- [AIM OF THE TASK]: The answer must be every line below that holds the word "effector".
------------------------------------------------
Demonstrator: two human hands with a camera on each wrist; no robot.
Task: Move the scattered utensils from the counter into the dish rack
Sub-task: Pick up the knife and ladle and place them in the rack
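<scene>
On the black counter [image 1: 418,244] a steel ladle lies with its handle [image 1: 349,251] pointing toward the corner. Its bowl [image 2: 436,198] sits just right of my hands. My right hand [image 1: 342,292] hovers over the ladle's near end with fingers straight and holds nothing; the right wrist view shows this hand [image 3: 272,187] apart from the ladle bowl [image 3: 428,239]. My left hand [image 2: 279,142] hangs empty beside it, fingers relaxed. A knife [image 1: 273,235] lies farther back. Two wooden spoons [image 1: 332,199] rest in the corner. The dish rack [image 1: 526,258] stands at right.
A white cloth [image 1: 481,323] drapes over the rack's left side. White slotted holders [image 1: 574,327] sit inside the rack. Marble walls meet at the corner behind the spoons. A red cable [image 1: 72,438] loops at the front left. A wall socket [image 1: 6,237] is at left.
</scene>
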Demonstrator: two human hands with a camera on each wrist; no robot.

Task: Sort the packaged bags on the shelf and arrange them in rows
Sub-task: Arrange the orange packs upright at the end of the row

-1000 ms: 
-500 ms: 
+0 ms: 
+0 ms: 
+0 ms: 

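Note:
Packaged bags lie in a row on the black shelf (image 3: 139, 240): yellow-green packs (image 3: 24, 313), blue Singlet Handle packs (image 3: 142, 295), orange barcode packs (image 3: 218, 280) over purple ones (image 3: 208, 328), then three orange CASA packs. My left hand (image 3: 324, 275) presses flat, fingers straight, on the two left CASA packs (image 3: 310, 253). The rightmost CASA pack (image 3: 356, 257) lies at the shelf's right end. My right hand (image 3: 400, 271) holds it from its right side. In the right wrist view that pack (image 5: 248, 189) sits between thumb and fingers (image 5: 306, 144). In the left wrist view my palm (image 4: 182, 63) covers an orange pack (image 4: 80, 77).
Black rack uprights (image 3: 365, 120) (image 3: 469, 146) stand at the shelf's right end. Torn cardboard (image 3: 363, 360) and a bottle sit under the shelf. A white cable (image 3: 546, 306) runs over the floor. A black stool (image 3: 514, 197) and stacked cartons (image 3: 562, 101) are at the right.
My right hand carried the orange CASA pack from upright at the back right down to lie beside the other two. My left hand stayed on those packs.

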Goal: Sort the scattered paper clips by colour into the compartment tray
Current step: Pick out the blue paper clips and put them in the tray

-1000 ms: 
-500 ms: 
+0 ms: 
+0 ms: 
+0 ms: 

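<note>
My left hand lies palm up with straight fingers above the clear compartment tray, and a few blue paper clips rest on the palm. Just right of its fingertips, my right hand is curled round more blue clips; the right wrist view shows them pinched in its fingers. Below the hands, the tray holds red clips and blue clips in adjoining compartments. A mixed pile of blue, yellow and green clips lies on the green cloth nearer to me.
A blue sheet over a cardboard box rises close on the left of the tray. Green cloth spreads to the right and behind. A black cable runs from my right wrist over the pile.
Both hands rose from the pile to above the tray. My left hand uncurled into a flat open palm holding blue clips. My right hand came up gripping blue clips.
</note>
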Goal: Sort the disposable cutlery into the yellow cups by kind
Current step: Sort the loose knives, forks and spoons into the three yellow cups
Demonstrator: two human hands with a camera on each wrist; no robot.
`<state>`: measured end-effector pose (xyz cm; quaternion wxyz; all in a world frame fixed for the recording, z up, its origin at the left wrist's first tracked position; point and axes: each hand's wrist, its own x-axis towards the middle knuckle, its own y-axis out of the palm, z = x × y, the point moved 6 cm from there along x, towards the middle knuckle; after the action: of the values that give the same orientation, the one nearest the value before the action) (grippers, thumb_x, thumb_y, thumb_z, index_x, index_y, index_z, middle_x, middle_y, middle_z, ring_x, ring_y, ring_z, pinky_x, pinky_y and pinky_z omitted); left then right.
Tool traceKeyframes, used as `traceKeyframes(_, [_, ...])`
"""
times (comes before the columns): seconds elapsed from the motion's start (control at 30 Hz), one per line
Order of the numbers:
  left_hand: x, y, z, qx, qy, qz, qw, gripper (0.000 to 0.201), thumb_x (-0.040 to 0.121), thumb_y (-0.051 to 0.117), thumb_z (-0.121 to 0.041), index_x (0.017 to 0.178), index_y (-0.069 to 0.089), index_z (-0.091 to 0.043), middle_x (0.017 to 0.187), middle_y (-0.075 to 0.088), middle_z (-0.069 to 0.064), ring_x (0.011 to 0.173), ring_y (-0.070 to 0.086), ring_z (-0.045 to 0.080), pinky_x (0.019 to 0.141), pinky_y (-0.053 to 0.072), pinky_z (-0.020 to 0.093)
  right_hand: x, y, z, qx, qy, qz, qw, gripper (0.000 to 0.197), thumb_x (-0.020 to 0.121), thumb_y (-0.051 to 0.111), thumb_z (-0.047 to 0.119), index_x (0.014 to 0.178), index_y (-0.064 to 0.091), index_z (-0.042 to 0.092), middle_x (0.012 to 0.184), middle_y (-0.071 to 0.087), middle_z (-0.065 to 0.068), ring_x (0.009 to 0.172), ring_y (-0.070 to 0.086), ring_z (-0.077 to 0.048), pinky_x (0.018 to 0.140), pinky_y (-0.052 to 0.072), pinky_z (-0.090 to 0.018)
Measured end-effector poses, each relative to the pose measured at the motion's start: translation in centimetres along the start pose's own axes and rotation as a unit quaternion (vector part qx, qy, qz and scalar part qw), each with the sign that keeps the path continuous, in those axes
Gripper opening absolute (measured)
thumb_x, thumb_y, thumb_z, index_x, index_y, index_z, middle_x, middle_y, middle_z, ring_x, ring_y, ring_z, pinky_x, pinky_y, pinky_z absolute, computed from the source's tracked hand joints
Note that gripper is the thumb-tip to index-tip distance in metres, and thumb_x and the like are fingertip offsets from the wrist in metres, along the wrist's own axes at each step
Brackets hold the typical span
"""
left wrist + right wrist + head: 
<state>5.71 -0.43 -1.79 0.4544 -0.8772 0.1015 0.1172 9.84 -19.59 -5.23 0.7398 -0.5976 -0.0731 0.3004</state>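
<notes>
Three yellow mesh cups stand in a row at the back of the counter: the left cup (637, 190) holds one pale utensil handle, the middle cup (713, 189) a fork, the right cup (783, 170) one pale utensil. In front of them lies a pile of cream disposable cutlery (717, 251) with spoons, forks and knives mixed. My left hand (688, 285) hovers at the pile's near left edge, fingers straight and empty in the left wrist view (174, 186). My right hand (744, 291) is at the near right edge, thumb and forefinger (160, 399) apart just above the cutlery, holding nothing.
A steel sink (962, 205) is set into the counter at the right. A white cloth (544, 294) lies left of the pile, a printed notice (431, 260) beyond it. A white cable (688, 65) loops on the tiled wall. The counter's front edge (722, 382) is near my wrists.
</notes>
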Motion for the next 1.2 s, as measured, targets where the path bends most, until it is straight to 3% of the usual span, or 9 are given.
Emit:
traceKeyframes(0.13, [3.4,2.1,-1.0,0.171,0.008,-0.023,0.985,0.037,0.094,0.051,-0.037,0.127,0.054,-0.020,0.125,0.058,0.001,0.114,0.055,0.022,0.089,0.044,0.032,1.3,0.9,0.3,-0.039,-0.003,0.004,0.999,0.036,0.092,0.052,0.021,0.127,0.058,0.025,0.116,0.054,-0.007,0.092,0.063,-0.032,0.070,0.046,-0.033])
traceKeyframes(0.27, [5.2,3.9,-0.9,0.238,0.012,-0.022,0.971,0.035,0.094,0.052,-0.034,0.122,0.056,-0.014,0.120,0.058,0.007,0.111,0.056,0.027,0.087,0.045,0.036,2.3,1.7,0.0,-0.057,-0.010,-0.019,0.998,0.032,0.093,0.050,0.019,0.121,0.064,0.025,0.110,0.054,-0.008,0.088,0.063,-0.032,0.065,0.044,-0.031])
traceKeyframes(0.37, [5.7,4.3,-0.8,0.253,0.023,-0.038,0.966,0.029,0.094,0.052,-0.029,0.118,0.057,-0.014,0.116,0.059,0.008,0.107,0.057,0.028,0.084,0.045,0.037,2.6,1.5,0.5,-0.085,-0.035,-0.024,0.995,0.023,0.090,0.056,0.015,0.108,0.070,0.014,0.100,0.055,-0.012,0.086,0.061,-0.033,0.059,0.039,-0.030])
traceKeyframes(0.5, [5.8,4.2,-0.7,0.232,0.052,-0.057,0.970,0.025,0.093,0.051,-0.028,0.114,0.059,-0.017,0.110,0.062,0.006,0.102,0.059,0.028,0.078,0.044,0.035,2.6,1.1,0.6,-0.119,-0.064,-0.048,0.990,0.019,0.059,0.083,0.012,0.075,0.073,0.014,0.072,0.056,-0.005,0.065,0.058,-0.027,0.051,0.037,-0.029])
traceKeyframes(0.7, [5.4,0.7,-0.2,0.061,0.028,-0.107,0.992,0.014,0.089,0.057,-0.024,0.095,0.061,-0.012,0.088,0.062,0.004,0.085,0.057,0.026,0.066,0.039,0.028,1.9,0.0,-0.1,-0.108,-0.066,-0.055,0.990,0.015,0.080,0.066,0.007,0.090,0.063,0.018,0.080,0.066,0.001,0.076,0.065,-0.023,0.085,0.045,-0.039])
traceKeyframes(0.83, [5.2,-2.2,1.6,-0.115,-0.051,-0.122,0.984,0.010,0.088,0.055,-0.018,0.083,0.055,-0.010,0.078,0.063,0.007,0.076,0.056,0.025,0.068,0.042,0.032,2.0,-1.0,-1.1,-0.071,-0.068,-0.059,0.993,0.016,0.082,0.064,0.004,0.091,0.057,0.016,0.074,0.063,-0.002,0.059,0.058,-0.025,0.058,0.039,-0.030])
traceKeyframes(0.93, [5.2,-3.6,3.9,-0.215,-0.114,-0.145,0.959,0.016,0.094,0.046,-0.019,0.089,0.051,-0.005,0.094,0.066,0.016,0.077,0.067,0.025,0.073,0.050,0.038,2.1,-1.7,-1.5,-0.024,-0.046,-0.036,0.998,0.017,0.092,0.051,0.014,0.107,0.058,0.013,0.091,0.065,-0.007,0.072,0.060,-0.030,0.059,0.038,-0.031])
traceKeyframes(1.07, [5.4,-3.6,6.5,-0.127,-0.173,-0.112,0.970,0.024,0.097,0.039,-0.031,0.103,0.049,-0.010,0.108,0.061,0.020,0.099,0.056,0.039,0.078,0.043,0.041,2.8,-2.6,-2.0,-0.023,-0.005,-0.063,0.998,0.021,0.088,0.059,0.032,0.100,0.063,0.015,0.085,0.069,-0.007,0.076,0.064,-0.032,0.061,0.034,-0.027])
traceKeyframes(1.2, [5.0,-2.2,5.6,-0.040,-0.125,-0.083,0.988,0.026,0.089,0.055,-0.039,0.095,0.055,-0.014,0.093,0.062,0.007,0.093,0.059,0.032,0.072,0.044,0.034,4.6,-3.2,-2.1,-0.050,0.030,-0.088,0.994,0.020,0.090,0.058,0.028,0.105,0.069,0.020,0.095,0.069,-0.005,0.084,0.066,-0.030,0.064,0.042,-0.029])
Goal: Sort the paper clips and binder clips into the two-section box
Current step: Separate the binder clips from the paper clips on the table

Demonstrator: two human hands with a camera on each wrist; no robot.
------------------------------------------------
- [TASK ANSWER]:
`<state>`: measured end-effector pose (xyz cm; quaternion wxyz; all in a world frame fixed for the recording, z up, its origin at the left wrist's first tracked position; point and axes: each hand's wrist, its own x-axis towards the middle knuckle, its own y-axis out of the palm, z = x × y, the point moved 6 cm from there along x, towards the middle knuckle; after the action: of the values that give the same orientation, the one nearest the value before the action) (grippers, thumb_x, thumb_y, thumb_z, index_x, index_y, index_z, middle_x, middle_y, middle_z, ring_x, ring_y, ring_z, pinky_x, pinky_y and pinky_z omitted); left then right.
Measured end-effector poses, each relative to the pose measured at the motion's start: translation in centimetres along the start pose's own axes and rotation as a unit quaternion (vector part qx, qy, qz and scalar part qw), each with the sign that keeps the path continuous, in those axes

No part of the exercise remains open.